Clarice Beckett 19241

Clarice Beckett’s lyrical and evocative landscapes of Melbourne remained largely unknown to Australian audiences during her lifetime. Beckett was a dedicated artist who, despite dismissive reviews and few sales, continued to paint and exhibit regularly. She first studied in Ballarat, and then from 1914 to 1916 studied with Frederick McCubbin at the National Gallery School. In 1917 she attended Max Meldrum’s public lecture on tonal painting at Melbourne’s Athenaeum Theatre and, impressed by his theories, enrolled in his classes. While Beckett was considered a ‘Meldrumite’–a devotee of her teacher’s theories of tonal values as the best means of depicting nature–she adapted his ideas to create her own unique vision of the Australian landscape.

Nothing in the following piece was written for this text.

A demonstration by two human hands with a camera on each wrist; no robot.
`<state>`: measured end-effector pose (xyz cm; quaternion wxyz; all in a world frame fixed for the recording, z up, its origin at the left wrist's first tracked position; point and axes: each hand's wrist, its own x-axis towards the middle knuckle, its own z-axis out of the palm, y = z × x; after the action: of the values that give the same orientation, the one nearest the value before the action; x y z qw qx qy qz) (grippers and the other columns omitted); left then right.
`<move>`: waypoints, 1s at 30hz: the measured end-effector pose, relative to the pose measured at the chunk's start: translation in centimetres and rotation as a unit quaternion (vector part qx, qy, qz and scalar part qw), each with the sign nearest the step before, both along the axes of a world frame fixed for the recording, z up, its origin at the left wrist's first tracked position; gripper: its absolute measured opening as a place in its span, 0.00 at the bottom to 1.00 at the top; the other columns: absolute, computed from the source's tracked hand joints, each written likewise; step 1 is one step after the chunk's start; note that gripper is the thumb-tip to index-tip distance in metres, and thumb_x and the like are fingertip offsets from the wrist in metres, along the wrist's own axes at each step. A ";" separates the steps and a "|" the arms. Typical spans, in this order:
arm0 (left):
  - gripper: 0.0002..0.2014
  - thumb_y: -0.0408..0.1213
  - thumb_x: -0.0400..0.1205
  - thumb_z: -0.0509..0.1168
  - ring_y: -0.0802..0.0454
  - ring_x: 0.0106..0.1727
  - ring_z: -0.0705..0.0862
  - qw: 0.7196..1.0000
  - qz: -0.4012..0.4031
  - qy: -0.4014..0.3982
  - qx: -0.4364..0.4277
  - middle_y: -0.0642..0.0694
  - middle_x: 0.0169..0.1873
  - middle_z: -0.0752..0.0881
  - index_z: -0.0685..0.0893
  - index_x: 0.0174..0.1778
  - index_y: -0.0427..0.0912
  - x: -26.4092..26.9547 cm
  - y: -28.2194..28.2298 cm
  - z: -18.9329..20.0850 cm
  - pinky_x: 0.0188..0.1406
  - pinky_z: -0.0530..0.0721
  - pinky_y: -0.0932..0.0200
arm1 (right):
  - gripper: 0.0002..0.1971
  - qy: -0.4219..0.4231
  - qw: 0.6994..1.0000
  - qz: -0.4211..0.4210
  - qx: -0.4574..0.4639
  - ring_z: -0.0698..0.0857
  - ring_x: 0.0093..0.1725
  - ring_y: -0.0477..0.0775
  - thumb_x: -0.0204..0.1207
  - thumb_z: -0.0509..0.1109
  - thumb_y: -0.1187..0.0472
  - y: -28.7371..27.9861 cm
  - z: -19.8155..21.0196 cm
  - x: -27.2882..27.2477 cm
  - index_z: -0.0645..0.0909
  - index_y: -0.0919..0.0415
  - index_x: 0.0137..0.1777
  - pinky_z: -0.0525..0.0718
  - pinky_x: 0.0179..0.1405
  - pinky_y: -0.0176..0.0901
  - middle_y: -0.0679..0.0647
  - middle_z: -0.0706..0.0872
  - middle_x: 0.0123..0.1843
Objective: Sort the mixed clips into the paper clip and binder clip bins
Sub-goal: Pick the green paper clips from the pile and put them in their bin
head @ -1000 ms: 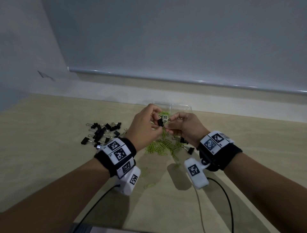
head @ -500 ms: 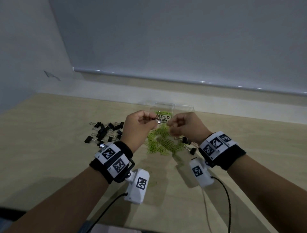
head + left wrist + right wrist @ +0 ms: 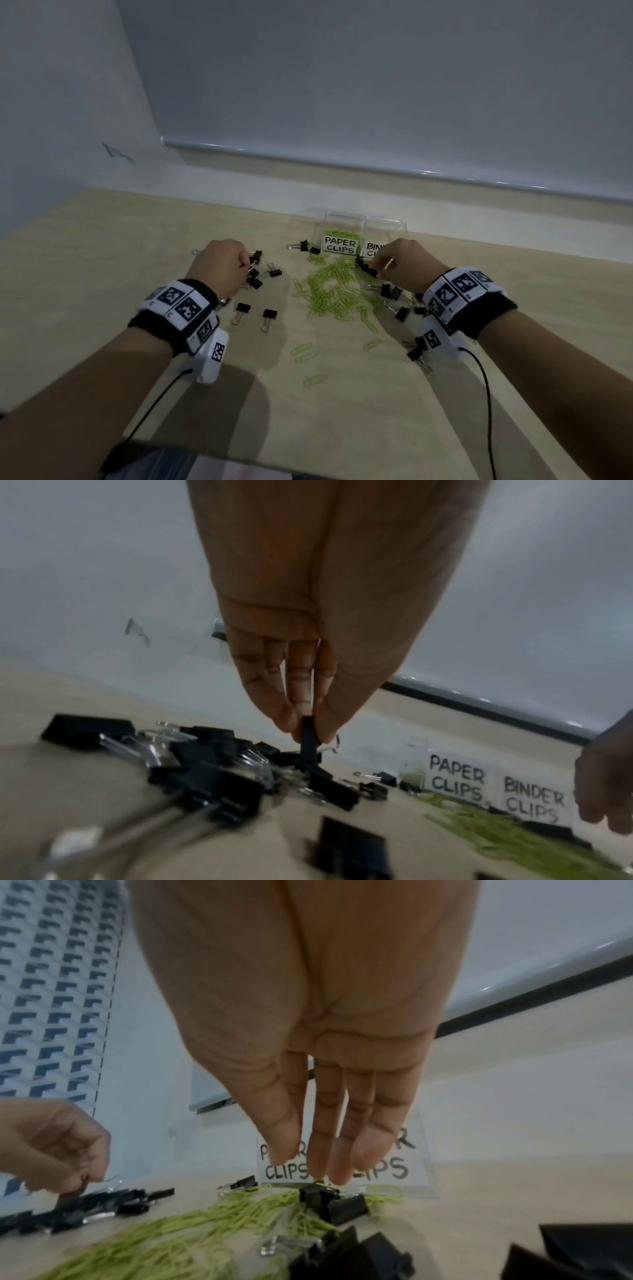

Beckett always painted outdoors, usually in the early morning or evening, around the bays and streets of her family home in Beaumaris, a beachside suburb of Melbourne. She sought to convey in her paintings the beauty of her local environment; be it through the afterglow of a bright sunset, the shimmering heat of a tarred road or headlights shining through misty Melbourne rain. She excelled in depicting particular effects of nature, such as haze, rain, mist and smoke. Beaumaris seascape is a meditative image of a still sea, a tree-lined cliff and distant coastline. Beckett has paid close attention to the subtle effects of light and shade reflected in the body of water. The soft lilac and pink hues of the sea, coastline and sky dissolve into bands of colour. The subject is so tonally reduced it appears to be almost abstracted.

1 Clarice Beckett, Twenty Melbourne painters, 6th annual exhibition catalogue, 1924.